» Work instruction:
Would you print out all of the data exactly and keep the pictures out of it?

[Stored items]
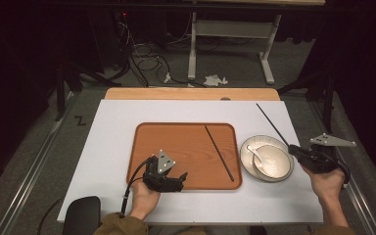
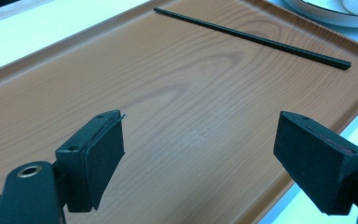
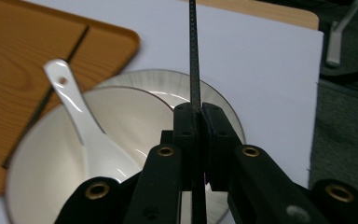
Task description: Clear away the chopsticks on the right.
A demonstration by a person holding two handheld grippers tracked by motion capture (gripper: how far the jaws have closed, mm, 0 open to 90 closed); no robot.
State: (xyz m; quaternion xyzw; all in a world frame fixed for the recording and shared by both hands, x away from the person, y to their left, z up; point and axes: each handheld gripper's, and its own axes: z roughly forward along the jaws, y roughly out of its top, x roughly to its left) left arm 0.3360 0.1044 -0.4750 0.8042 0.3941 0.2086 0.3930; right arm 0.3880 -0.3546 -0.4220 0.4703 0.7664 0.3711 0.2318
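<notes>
Chopstick pickup is the step in hand: right gripper, lower right of the high view, has its jaws pinched tight on a black chopstick that slants from the jaws toward the upper left, over the white table sheet at the right of the frame. In the right gripper view the same chopstick runs straight up from between the closed pads, with a white bowl and white ceramic spoon lying in it at lower left, bowl sitting on a white plate. Left gripper sits lower centre of the high view at the near edge of the wooden tray, jaws wide and holding nothing; left gripper view shows bare tray wood between the pads. Farther up the tray, right of centre, lies the second chopstick, flat and diagonal. Judgement: one stick is placed, the held one is its mate. Next move likely calls for carrying it left over the bowl rim without clipping the spoon, lowering it beside and parallel to the tray stick, then releasing.
</notes>
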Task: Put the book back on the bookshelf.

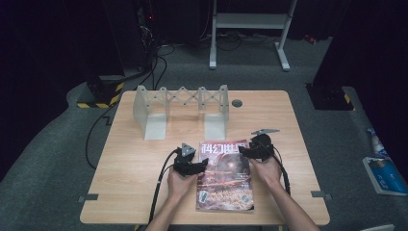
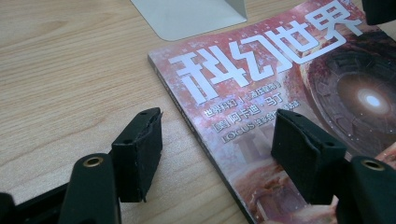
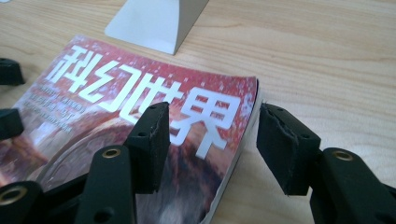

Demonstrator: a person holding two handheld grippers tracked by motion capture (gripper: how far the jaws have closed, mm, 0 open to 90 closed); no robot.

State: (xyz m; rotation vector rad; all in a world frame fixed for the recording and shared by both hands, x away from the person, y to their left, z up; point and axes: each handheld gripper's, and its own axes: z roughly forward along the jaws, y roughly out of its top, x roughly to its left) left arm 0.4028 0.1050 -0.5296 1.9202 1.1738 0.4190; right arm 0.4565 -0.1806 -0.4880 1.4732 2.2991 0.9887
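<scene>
Here I had both grippers astride the magazine's edges.
The magazine (image 1: 224, 175) lay flat on the table (image 1: 134, 163) before the rack (image 1: 180, 110). My left gripper (image 2: 217, 149) straddled its spine, my right gripper (image 3: 212, 147) its far edge, both wide, pads not pressing.

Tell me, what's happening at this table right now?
A person holds a gripper in each hand at a magazine lying flat on the wooden table. The left gripper straddles the magazine's left edge, jaws open. The right gripper straddles its right edge near the top corner, jaws also open, not pressing. The magazine is not yet lifted. A grey extendable rack stands behind it, apart from it.
</scene>
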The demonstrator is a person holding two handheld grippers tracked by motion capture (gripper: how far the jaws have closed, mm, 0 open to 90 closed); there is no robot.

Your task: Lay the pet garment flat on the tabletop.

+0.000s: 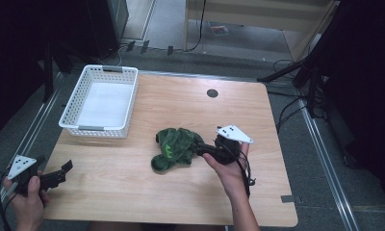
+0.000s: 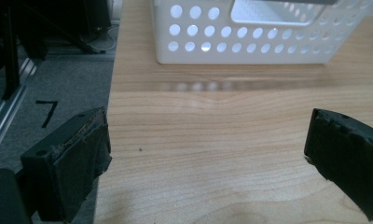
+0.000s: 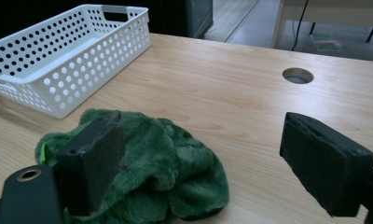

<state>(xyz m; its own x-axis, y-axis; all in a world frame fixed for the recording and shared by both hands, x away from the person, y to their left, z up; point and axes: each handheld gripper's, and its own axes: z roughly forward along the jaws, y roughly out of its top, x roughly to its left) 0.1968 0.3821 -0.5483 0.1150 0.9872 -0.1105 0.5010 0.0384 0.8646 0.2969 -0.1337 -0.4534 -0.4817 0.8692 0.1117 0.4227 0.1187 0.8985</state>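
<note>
While the green plush cloth (image 1: 177, 147) lies mid-counter (image 1: 258, 192), we judge the approach under way: right tongs (image 3: 212, 154) gape beside it, left tongs (image 2: 205, 154) idle open; next, close on it.

Grey floor (image 1: 181, 57) – wooden shelving (image 1: 258, 14) behind

Fuzzy green plush cloth (image 1: 175, 147), perforated glossy white plastic basket (image 1: 117, 73), smooth matt wood-grain table (image 1: 181, 192)
</note>
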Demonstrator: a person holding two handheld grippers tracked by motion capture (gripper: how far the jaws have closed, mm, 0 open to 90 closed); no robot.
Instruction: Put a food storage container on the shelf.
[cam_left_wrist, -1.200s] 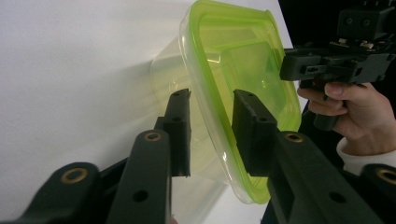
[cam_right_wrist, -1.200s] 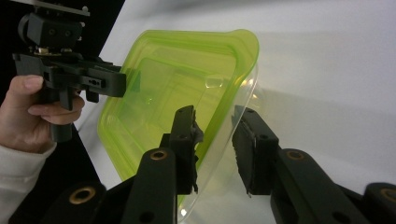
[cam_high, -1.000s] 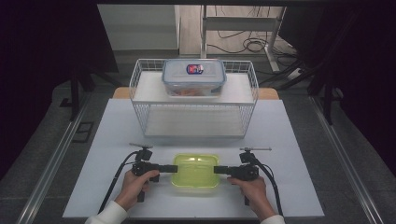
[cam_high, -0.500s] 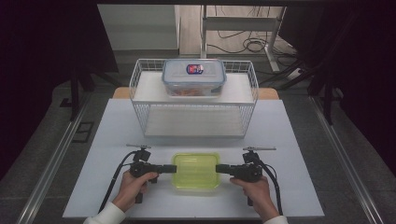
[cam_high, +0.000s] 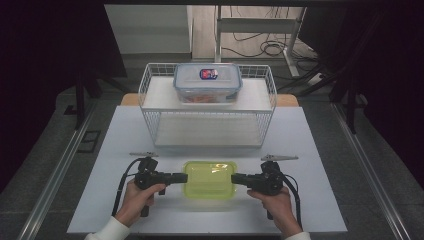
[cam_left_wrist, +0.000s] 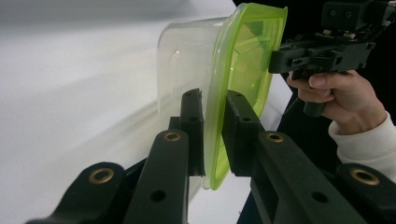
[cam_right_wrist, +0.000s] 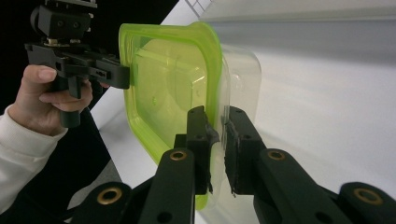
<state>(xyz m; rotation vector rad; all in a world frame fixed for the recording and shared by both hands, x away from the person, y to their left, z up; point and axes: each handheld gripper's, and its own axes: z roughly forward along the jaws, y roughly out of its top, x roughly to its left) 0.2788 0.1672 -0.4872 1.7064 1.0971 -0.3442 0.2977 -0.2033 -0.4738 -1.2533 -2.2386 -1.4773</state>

» Problem solution:
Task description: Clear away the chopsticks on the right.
A demonstration by a person holding two handheld grippers tracked by motion capture (gripper: how far the jaws have closed, mm, 0 open to 90 closed); no robot.
State: (xyz m; quaternion xyzw; all in a world frame fixed for the recording and shared by both hands, x away from the person, y to their left, z up; point and axes: each handheld gripper's, and its own axes: z roughly forward along the jaws, y roughly out of its top, x roughly to its left) left arm 0.3360 0.1044 -0.4750 0.8042 0.3941 0.2086 0.3930; right arm 0.3880 -0.3546 -0.4220 0.4703 0.7664 0.3711 0.2318
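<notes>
Chopstick pickup is the step in hand: right gripper, lower right of the high view, has its jaws pinched tight on a black chopstick that slants from the jaws toward the upper left, over the white table sheet at the right of the frame. In the right gripper view the same chopstick runs straight up from between the closed pads, with a white bowl and white ceramic spoon lying in it at lower left, bowl sitting on a white plate. Left gripper sits lower centre of the high view at the near edge of the wooden tray, jaws wide and holding nothing; left gripper view shows bare tray wood between the pads. Farther up the tray, right of centre, lies the second chopstick, flat and diagonal. Judgement: one stick is placed, the held one is its mate. Next move likely calls for carrying it left over the bowl rim without clipping the spoon, lowering it beside and parallel to the tray stick, then releasing.
</notes>
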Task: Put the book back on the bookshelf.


Demonstrator: a person holding two handheld grippers tracked by motion capture (gripper: how far the jaws have closed, mm, 0 open to 90 closed); no robot.

State: (xyz m; rotation vector rad; all in a world frame fixed for the recording and shared by both hands, x away from the person, y to their left, z up; point and axes: each handheld gripper's, and its own axes: z roughly forward along the jaws, y roughly out of its top, x roughly to its left) left arm 0.4028 0.1050 -0.5296 1.9202 1.1738 0.4190; right arm 0.4565 -0.1806 -0.4880 1.4732 2.2991 0.9887
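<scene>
Here I had both grippers astride the magazine's edges.
The magazine (image 1: 224, 175) lay flat on the table (image 1: 134, 163) before the rack (image 1: 180, 110). My left gripper (image 2: 217, 149) straddled its spine, my right gripper (image 3: 212, 147) its far edge, both wide, pads not pressing.

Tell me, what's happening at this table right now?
A person holds a gripper in each hand at a magazine lying flat on the wooden table. The left gripper straddles the magazine's left edge, jaws open. The right gripper straddles its right edge near the top corner, jaws also open, not pressing. The magazine is not yet lifted. A grey extendable rack stands behind it, apart from it.
</scene>
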The demonstrator is a person holding two handheld grippers tracked by motion capture (gripper: how far the jaws have closed, mm, 0 open to 90 closed); there is no robot.

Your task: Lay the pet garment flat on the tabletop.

+0.000s: 
+0.000s: 
+0.000s: 

<state>(xyz m; its own x-axis, y-axis; all in a world frame fixed for the recording and shared by both hands, x away from the person, y to their left, z up; point and axes: each handheld gripper's, and its own axes: z roughly forward along the jaws, y roughly out of its top, x roughly to its left) 0.1968 0.3821 -0.5483 0.1150 0.9872 -0.1105 0.5010 0.0384 0.8646 0.2969 -0.1337 -0.4534 -0.4817 0.8692 0.1117 0.4227 0.1187 0.8985</state>
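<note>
While the green plush cloth (image 1: 177, 147) lies mid-counter (image 1: 258, 192), we judge the approach under way: right tongs (image 3: 212, 154) gape beside it, left tongs (image 2: 205, 154) idle open; next, close on it.

Grey floor (image 1: 181, 57) – wooden shelving (image 1: 258, 14) behind

Fuzzy green plush cloth (image 1: 175, 147), perforated glossy white plastic basket (image 1: 117, 73), smooth matt wood-grain table (image 1: 181, 192)
</note>
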Demonstrator: a person holding two handheld grippers tracked by motion capture (gripper: how far the jaws have closed, mm, 0 open to 90 closed); no robot.
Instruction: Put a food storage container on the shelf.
[cam_left_wrist, -1.200s] 
[cam_right_wrist, -1.200s] 
[cam_high, -1.000s] 
[cam_high, -0.500s] 
[cam_high, +0.000s] 
[cam_left_wrist, +0.000s] 
[cam_right_wrist, +0.000s] 
<state>(xyz m; rotation vector rad; all in a world frame fixed for the recording and shared by both hands, x away from the person, y to their left, z up; point and axes: each handheld gripper's, and its own axes: z roughly forward along the jaws, y roughly out of its top, x roughly to its left) 0.2788 0.1672 -0.4872 1.7064 1.0971 -0.3442 0.2977 -0.2033 -0.4738 -1.2533 -2.2386 -1.4773</state>

The answer has been written out in full.